In order to deliver the optimal HomeZone solution fresh thinking is required. A number of operators are considering new approaches to location technology, such as SIM-based solutions, which are a readily available alternative to network, handset and home box-based solutions. 

Operators should choose the solution that will enable them to deliver a HomeZone service that is appealing to end-users and that meets the operator’s business objectives. Solutions that are best positioned to appeal to end-users are those that require minimal end-user investment and are easy to set up and use. This includes a fast and easy registration process and a visual indicator that notifies the user when they are “in the zone” and “outside the zone” so they are assured the correct tariff is being applied.  It is also important to have the flexibility to accommodate different user requirements through the delivery of different zone sizes and multiple zones (e.g. to include both an end-user’s daily home and holiday home in the HomeZone service). 

In order to fully leverage the opportunity of FMS, operators need to move quickly and therefore should look at solutions that can be deployed straight away to the maximum number of users, including both post-paid and pre-paid subscribers. The chosen solution should easily integrate with the operator network with minimal effort and support and automatically repair changes in the radio network to avoid costly and time consuming updates. It should also deliver maximum revenue potential by minimising revenue cannibalisation through the delivery of high accuracy combined with high reliability.
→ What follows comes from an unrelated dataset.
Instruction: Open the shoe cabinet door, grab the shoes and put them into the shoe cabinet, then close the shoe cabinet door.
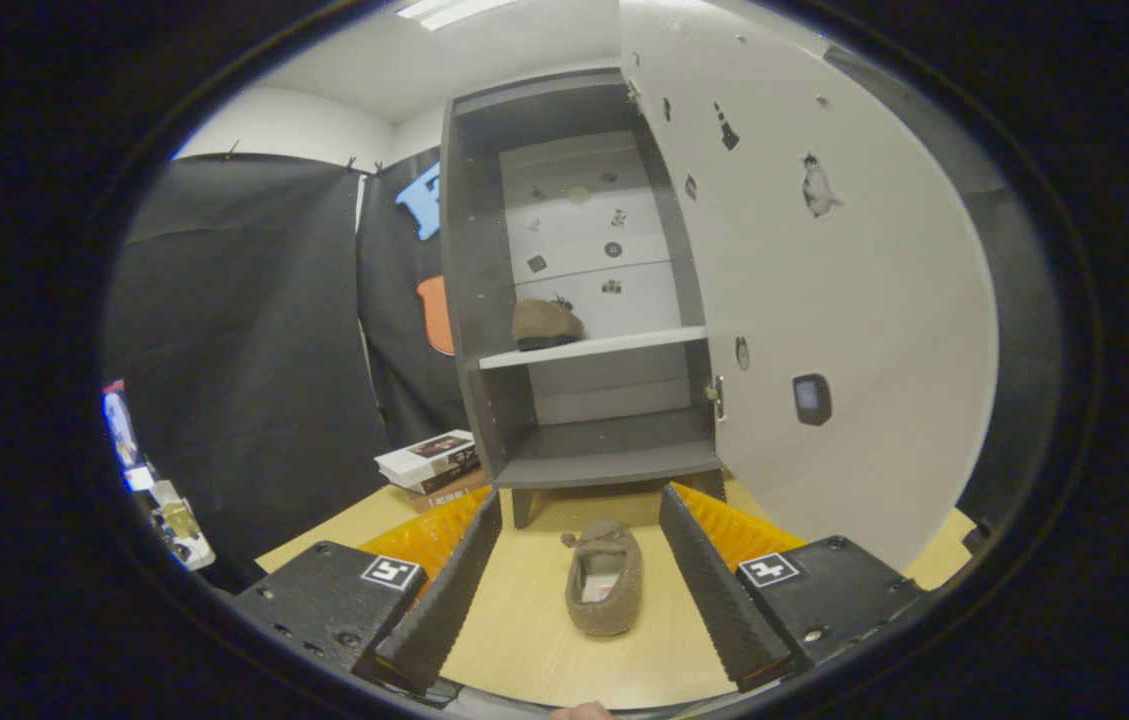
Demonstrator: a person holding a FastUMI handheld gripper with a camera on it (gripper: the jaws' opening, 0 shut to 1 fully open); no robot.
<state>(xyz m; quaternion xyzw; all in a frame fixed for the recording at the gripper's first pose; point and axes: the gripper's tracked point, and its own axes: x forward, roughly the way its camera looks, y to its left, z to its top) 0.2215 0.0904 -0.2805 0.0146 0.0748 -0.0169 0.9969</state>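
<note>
The grey shoe cabinet (469, 300) stands ahead with its white door (824, 300) swung wide open to the right. One brown shoe (544, 325) rests on the white middle shelf (614, 345). A second brown shoe (605, 577) lies on the light wooden floor, toe toward the cabinet, between my two fingers. My gripper (582, 660) is open, hovering above and around that shoe without touching it. The bottom shelf (614, 455) of the cabinet holds nothing.
A stack of flat boxes (429, 462) sits on the floor left of the cabinet's base. Black cloth walls the booth on the left. The open door stands close on the right of my fingers. Small items (169, 515) lie at the far left.
</note>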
Finally, another key consideration when selecting a HomeZone solution is the ability to support additional location enabled services. While FMS provides the ability to increase voice traffic and revenues in the short to medium term, mobile data services offer a long term revenue generating strategy for many operators. Operators should be able to use the HomeZone location technology to introduce other innovative revenue generating services such as location enabled search and mobile marketing. 

As the telecoms battle continues to rage and intensify, mobile operators need to build and implement their battle plans quickly and arm themselves with the right solutions to win the battle today and sustain their position into the future.  HomeZones are a powerful weapon in the convergence battle, and operators need to arm themselves with the best technology to meet their objectives. While many of the existing technologies have their strengths and a place in the market, they tend to fall short for HomeZone services either because of poor indoor coverage, the need for new handsets or equipment, or the delivery of large zones that lead to massive revenue cannibalisation.

The good news is that new approaches in location technology have emerged that enable operators to deliver HomeZone services that appeal to end-users as well as meet business objectives. With all of the technological developments in the market, location is no longer the weakest link in the value chain for operators. It has become a business driver and a powerful weapon in the FMC battle, enabling operators to deliver innovative services that drive success today and into the future.